‘Load shedding could be terminated by the end of the year’
Eskom’s acting CEO says an extra 3,000 megawatts could end load shedding before the end of 2015.
CAPE TOWN - Eskom's new acting CEO Brian Molefe on Wednesday said load shedding would not be necessary if an additional 3,000 megawatts could be fed to the national grid.
Molefe had been briefing Members of Parliament (MPs) on the energy and public enterprises oversight committees on the current power situation in the country.
Molefe also said the lights were on 96 percent of the time.
He said if the country could find an extra 3,000 megawatts of generating capacity, load shedding might be over by the end of the year.
He said the country had enough generating capacity at 43,000 megawatts but it needed to cut that by 5,400 to do much overdue maintenance.
Molefe said that brought supply to below what's required and that meant load shedding.
But he said Eskom could find the additional 3,000 extra megawatts needed by the end of the year.

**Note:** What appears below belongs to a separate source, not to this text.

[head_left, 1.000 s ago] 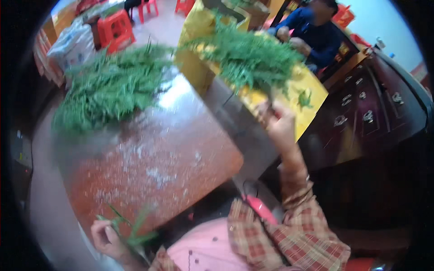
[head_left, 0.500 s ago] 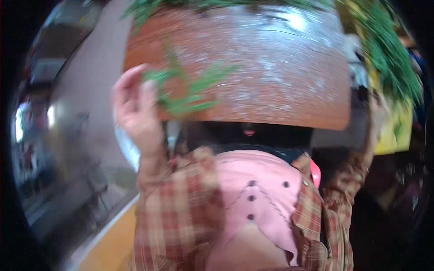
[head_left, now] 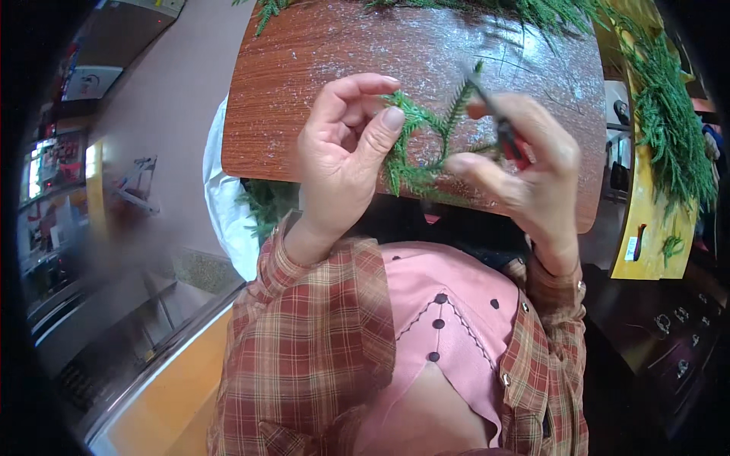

Eskom has been spending up to R1 billion per month (sometimes more) on diesel supplies to keep the lights on.
EWN takes a look at what exactly R1 billion can buy.
Meanwhile, the likelihood of load shedding continuing for the rest of the week remains high, especially during the evening peak hours.
For the past two days the utility has implemented stage one of rolling blackouts between 5pm and 10pm.
This is mainly due to extensive maintenance work that is being done on the generators.
Energy expert Chris Yelland said Eskom was already behind on maintenance.
"They need to work on their maintenance backlog and improving the performance of the existing generators and this is another relatively short term win. But unfortunately it may require further load shedding in order to do this maintenance to address this backlog."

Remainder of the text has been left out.